The ambassadors have developed student panels in the Pittsburgh Public Schools to strengthen a pipeline to Pitt for city students who might not have considered themselves in college. And among Good Trouble’s first projects was developing a partnership with the Greater Pittsburgh Community Food Bank to alleviate the disproportionate burden of food insecurity on Black and Brown communities during the pandemic. “I envisioned it as a subcommittee that could reflect this mission of diversity, equity and inclusion and enhance relations in the community,” she said.

Harrison-Griffin was a student member of the Dietrich School Diversity Task Force, where she served alongside her faculty advisor, political science professor Andrew Lotz.

“Destiny is a great student, but given the experiences of doing committee work with her, she's more than just a student in my mind but a part of the fabric that molds and moves Pitt toward what it could be,” he said.

“Destiny was a continually powerful voice on the committee, fearless as an advocate for what students needed in not just that moment to be supported by the University but going forward with the larger ways in which the campus community could be thoughtful and generate real address to patterns of systemic racism,” said Lotz.

“What definitely stands out about Destiny is her ability to connect, to bridge and to motivate that diverse group of faculty, staff, graduate students and fellow undergraduates. … Destiny navigated it perfectly, and her input was some of the most powerful in those meetings because of that clear effort to understand the varied nature of the committee and present concerns in ways that could speak to everyone regardless of faculty/staff/student status.”

Harrison-Griffin hasn’t neglected her academics amid her advocacy but instead has entwined them with her interests.

As part of an Africana studies capstone research seminar, Harrison-Griffin pursued an independent research project focused on the famed Brown vs.
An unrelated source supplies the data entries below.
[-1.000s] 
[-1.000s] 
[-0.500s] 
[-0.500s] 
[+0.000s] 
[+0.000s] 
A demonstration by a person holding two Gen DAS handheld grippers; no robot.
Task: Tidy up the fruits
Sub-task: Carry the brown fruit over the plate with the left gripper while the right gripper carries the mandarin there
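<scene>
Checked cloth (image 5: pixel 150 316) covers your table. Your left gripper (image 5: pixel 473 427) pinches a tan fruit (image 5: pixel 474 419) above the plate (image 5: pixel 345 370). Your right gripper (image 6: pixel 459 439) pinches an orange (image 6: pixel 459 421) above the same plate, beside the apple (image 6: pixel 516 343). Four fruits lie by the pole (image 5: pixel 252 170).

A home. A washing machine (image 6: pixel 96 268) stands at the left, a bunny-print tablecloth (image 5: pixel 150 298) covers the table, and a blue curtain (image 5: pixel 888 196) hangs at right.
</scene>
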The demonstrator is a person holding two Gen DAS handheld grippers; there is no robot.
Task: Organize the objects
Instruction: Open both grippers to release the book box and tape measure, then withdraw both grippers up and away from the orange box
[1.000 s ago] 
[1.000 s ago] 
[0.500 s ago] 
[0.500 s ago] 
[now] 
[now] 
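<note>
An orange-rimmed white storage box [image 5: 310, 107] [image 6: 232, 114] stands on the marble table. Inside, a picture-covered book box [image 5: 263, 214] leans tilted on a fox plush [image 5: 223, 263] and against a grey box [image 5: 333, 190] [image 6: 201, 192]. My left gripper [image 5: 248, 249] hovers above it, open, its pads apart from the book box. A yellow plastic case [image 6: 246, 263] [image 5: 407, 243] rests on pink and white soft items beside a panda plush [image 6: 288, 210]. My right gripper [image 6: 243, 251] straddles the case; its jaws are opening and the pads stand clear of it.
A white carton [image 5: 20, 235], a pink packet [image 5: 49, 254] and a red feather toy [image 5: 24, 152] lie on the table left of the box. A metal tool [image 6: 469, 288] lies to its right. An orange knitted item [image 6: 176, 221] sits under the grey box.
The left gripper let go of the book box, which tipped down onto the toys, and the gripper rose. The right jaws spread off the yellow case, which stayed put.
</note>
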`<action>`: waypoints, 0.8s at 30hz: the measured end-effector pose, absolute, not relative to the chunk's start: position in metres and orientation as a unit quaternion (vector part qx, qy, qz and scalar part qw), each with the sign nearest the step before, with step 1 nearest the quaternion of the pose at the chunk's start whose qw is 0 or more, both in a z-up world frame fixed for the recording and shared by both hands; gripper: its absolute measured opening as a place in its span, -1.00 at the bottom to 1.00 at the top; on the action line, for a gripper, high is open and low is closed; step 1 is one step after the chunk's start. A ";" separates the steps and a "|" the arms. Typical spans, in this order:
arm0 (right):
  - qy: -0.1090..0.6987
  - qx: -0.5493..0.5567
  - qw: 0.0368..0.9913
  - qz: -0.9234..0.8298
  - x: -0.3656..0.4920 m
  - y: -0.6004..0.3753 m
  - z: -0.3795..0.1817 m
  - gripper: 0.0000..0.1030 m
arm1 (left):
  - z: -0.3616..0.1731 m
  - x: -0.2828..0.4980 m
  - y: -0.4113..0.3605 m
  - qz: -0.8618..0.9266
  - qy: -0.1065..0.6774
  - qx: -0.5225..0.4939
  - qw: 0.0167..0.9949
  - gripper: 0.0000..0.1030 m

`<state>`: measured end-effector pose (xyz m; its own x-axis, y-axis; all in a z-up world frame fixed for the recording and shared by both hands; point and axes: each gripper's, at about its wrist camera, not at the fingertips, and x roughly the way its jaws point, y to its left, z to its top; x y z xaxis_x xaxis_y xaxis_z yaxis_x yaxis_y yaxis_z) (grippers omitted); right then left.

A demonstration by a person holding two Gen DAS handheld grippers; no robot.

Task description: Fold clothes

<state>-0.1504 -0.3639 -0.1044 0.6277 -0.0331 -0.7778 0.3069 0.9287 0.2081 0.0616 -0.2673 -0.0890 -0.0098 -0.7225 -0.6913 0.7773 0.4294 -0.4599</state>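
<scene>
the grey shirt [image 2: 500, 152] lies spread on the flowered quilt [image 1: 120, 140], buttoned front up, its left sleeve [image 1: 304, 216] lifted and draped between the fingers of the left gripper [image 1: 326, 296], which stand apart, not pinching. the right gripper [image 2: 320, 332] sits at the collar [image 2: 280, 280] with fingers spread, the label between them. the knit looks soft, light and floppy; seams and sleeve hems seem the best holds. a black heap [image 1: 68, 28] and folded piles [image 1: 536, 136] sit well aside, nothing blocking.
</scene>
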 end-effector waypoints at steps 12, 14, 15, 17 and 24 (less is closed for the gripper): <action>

Board of Education case and its importance to the Black community and to education in general. “Some revisionist sentiments have downplayed the importance of the case,” she said, observing at the same time the impact of the landmark civil rights decision on her own ability to study at the University.

She also dove into assisting political science professor Scott Morgenstern with research for a book on U.S.-Latin American relations across multiple decades.

“For the first few months that she worked with me, all I knew is that she was a dedicated and insightful student,” Morgenstern said. “This was a volunteer position, and yet she really dug into the work and impressed me with her diligence and high-quality work. When I later discovered a bit about her life story and how involved she was in so many high-level and socially impactful projects, I became even more impressed. … She is clearly one of the most dedicated students—both in terms of her academic pursuits and social concerns—with whom I have had the pleasure to work,” he said.

In letters of recommendation, Temple has highlighted Harrison-Griffin’s strength in observing and assessing before offering her thoughts in class as well as her ability to connect the practical applications of her studies to the current moment.

“She has not been the type of student who eagerly raises her hand first or who vies for the professor’s attention to share early and obvious observations about the texts we study,” Temple said. “Instead, Destiny shares her ideas last after patiently listening. … Without fail, every time she shared her insight into a text, it was more mature than her peers, more philosophical than her peers and more innovative and original than her peers.”

Harrison-Griffin plans to spend the next several months in Pittsburgh to explore the city in a more relaxed way as she prepares for her graduate studies. “This summer, I plan to take some time to myself before law school,” she said. “It will be a really difficult journey with a lot of work—this rest period will be nice.”

Harrison-Griffin’s support for fellow students and devotion to making good trouble isn’t ending when she receives her diploma. She’s among the 2021 Panthers Forward cohort, a group of 150 students who pledge to pay forward the federal student loan relief they receive by mentoring and providing financial support to future Pitt students.